Nastasia must have overheard both question and reply, but her vivacity was not in the least damped. On the contrary, it seemed to increase. She immediately overwhelmed the general once more with questions, and within five minutes that gentleman was as happy as a king, and holding forth at the top of his voice, amid the laughter of almost all who heard him.

Colia jogged the prince’s arm.

“Can’t YOU get him out of the room, somehow? DO, please,” and tears of annoyance stood in the boy’s eyes. “Curse that Gania!” he muttered, between his teeth.

“Oh yes, I knew General Epanchin well,” General Ivolgin was saying at this moment; “he and Prince Nicolai Ivanovitch Muishkin—whose son I have this day embraced after an absence of twenty years—and I, were three inseparables. Alas one is in the grave, torn to pieces by calumnies and bullets; another is now before you, still battling with calumnies and bullets—”

“Bullets?” cried Nastasia.

“Yes, here in my chest. I received them at the siege of Kars, and I feel them in bad weather now. And as to the third of our trio, Epanchin, of course after that little affair with the poodle in the railway carriage, it was all UP between us.”

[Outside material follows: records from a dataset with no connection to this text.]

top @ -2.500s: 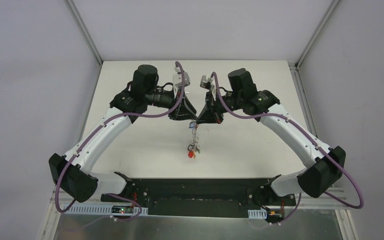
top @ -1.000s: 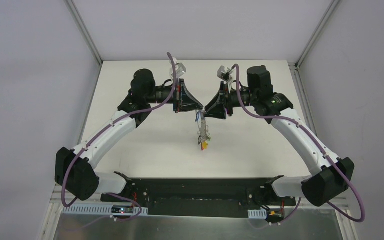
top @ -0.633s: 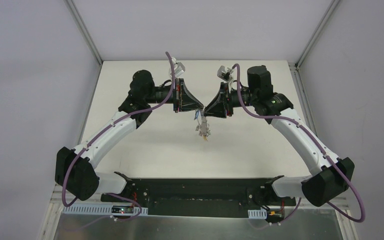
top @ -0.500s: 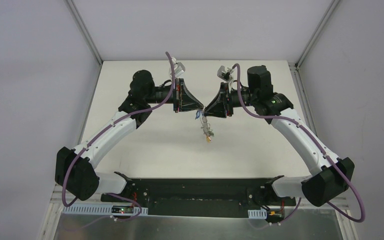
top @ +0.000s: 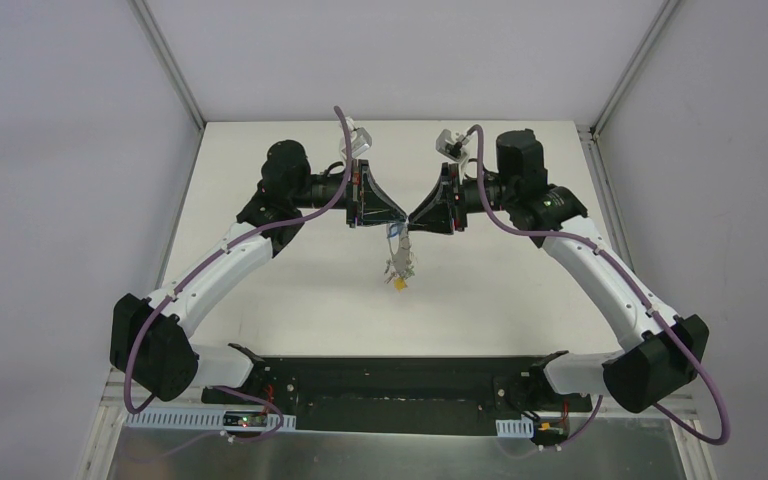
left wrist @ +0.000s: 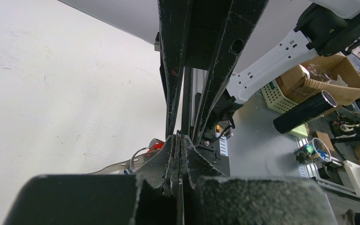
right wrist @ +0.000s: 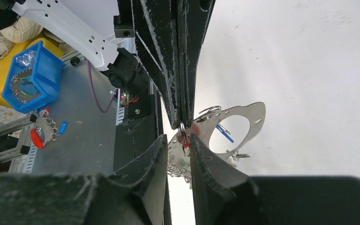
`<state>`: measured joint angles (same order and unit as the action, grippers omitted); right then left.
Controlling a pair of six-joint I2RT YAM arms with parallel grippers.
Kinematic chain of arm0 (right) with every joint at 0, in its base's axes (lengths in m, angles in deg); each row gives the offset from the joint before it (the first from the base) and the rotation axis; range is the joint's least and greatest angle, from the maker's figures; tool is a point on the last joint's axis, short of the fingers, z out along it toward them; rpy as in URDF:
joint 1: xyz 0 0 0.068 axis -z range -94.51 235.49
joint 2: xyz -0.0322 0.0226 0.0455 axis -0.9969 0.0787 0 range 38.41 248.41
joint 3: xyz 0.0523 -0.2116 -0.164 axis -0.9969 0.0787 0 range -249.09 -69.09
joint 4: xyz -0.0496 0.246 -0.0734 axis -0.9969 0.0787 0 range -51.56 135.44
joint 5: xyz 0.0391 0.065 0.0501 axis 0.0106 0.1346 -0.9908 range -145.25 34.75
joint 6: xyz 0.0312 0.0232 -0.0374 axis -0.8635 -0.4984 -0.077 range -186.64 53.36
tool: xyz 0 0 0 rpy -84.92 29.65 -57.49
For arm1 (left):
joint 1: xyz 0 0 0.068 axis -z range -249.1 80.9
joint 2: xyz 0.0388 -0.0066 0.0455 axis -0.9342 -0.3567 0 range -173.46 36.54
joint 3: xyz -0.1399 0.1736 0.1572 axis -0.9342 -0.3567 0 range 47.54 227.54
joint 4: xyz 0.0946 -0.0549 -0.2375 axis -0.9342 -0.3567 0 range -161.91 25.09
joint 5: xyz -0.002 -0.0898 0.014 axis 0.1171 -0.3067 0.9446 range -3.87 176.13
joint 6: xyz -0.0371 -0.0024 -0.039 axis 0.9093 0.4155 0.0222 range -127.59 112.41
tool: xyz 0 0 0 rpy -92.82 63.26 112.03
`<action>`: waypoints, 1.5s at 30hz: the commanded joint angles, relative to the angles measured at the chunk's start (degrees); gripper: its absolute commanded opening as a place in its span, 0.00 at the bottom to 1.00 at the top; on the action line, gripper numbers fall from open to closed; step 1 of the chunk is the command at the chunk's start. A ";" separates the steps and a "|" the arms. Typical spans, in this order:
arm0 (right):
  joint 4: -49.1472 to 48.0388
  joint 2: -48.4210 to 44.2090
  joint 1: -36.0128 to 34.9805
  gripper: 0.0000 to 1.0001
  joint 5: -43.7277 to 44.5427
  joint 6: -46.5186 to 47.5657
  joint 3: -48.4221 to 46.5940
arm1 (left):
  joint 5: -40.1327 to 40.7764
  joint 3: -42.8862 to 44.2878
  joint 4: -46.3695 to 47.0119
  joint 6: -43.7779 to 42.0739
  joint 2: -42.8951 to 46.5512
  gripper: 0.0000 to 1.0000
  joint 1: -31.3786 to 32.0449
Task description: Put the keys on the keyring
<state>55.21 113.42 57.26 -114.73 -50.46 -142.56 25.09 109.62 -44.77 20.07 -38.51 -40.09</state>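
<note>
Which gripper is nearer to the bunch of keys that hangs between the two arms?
Left, narrowly. The keys hang just under the left gripper tip; the right gripper meets it tip to tip, slightly aside.

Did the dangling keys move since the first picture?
Yes. The keys now hang farther from the black base bar than they did then. They have shifted up the picture and slightly right.

No legible text anywhere
</note>
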 commanded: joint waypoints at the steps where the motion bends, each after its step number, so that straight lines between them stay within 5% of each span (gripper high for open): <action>1: -3.18 0.24 0.32 0.24 -2.53 -1.07 -1.20 | -1.45 0.56 3.15 -0.39 0.89 0.00 -0.27; 27: -2.44 0.08 0.26 0.00 -1.47 1.27 -0.11 | -1.36 0.32 5.18 1.14 1.00 0.00 -0.61; 29: 2.45 0.27 -0.03 0.00 0.24 4.63 -1.92 | -2.23 1.48 1.54 -2.14 1.20 0.00 -0.71; 36: 12.80 2.33 -4.72 0.00 6.09 13.24 -5.71 | -0.02 9.20 -23.23 -23.23 2.09 0.32 -0.35; 45: 12.61 4.59 -5.99 0.00 5.20 12.65 -6.70 | 2.30 13.32 -37.17 -36.88 0.03 0.39 2.79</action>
<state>68.28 118.36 51.60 -108.39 -39.25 -145.71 26.73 120.51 -74.12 -7.47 -38.47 -38.84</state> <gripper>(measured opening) 0.012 0.388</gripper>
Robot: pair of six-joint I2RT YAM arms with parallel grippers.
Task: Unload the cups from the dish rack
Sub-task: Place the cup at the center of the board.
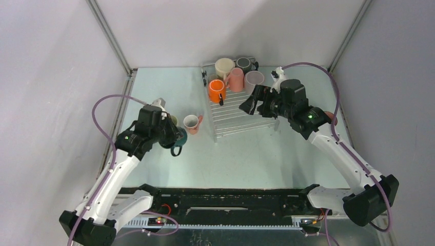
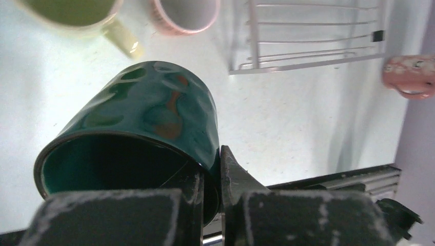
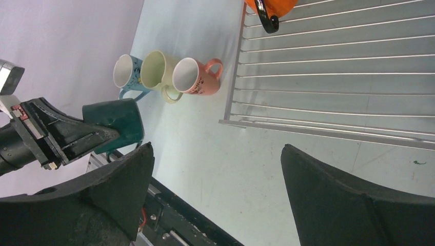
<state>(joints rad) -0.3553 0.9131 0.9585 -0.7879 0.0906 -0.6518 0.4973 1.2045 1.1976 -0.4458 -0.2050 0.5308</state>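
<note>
While five cups (image 1: 236, 79) crowd the far end of the dish rack (image 1: 241, 117), the left jaws pinch the rim of a tilted, empty teal cup (image 2: 149, 113) above the table (image 1: 246, 154); the right jaws hang spread wide over the rack's bare ribs

**Desk layout, quick**

Centre-right on the desk (image 1: 246, 154): dish rack (image 1: 241, 115). The cup bunch (image 1: 236, 79) stands in the rack's far end. The row of 3 cups (image 3: 154, 69) is on the desk just left of the rack. The held cup (image 2: 143, 118) is in my left end effector (image 2: 211, 171), nearer than the row. My right end effector (image 3: 215, 151) is above the rack's right side.
</note>
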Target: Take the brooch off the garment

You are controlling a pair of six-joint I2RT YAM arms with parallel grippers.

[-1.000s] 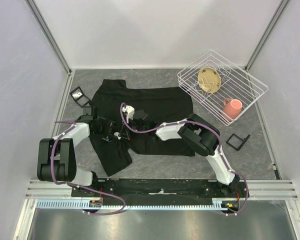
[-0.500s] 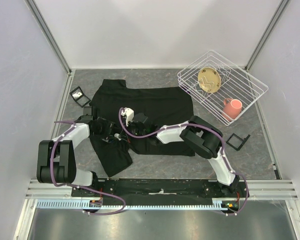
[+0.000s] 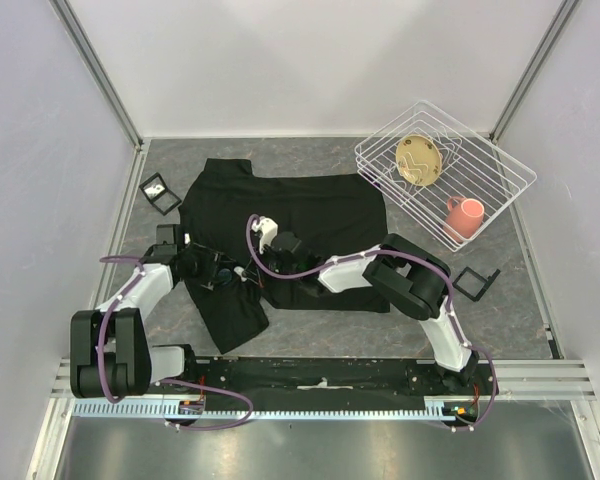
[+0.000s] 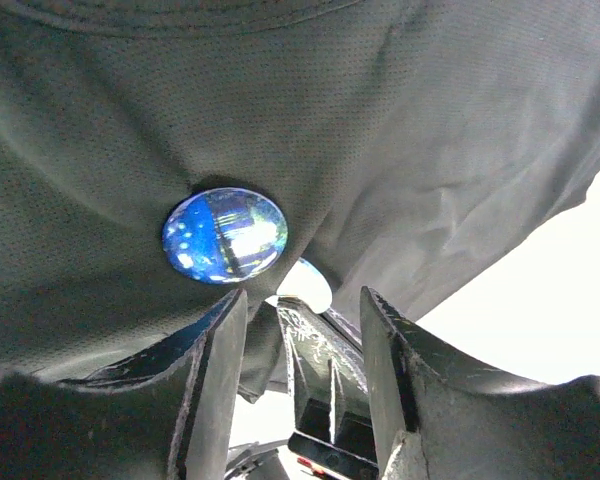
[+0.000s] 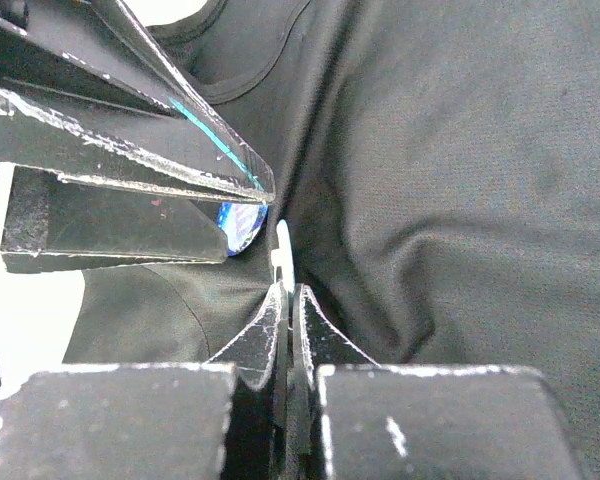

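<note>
Left of centre on the table (image 3: 310, 160), the left gripper (image 4: 302, 297), fingers apart, sits just below the round blue brooch (image 4: 225, 235) on the black garment (image 3: 310, 205); rightward, the right gripper (image 5: 290, 290) is pinched together on a garment fold.

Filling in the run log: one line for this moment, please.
brooch: on garment | left gripper: open, beside brooch | right gripper: shut on garment

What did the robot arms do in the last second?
The left arm drew back toward its base, and its open left gripper stayed near the brooch. The right gripper stayed pinched shut on the garment. The basket and mug did not move.
</note>
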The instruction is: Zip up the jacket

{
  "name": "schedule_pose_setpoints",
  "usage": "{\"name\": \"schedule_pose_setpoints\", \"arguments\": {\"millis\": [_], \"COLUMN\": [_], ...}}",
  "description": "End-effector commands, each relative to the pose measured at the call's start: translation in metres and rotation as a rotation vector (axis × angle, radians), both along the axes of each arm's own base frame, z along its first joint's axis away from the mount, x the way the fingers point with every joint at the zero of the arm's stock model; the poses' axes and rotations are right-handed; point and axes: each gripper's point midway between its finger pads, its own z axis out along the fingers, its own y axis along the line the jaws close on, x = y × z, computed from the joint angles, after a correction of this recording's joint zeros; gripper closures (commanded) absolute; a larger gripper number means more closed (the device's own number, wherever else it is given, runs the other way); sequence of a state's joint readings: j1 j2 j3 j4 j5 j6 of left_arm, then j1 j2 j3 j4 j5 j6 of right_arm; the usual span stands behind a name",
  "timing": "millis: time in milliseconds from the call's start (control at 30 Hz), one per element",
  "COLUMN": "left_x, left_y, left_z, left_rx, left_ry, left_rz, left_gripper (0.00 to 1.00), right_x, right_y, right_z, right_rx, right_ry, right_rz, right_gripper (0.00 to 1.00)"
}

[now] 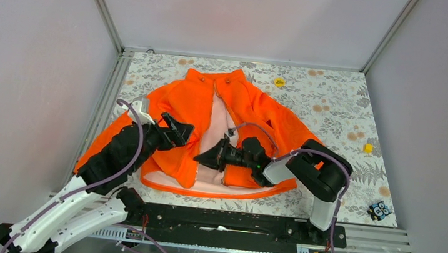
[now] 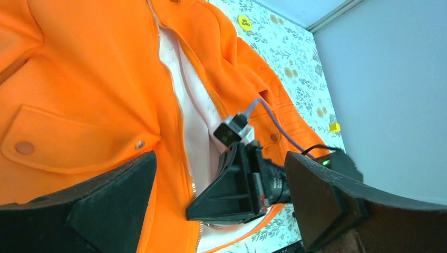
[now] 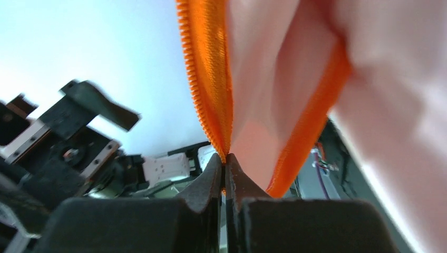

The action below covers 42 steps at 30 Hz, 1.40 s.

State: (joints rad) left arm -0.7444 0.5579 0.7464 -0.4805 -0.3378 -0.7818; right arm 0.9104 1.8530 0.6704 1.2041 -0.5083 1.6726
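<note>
Right end effector (image 3: 224, 162) is clamping down on the zipper edge (image 3: 203, 79) of the orange jacket (image 1: 192, 104) that's lying spread open on the counter (image 1: 336, 107) underneath it, while the left end effector (image 1: 183, 135) is hovering wide apart just beside it.

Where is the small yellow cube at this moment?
In the top view, the yellow cube lies at the right of the table, apart from the jacket.

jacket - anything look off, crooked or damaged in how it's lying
Nothing looks damaged or spilled. The jacket lies unzipped, its front panels splayed apart towards the hem so the lining shows. The right gripper is shut on one zipper edge, so that edge is bunched up rather than flat.
</note>
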Motion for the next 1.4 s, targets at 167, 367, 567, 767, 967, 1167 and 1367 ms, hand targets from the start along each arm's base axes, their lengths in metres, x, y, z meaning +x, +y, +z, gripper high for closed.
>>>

“Poodle? What was that? And in a railway carriage? Dear me,” said Nastasia, thoughtfully, as though trying to recall something to mind.

“Oh, just a silly, little occurrence, really not worth telling, about Princess Bielokonski’s governess, Miss Smith, and—oh, it is really not worth telling!”

“No, no, we must have it!” cried Nastasia merrily.

“Yes, of course,” said Ferdishenko. “C’est du nouveau.”

“Ardalion,” said Nina Alexandrovitch, entreatingly.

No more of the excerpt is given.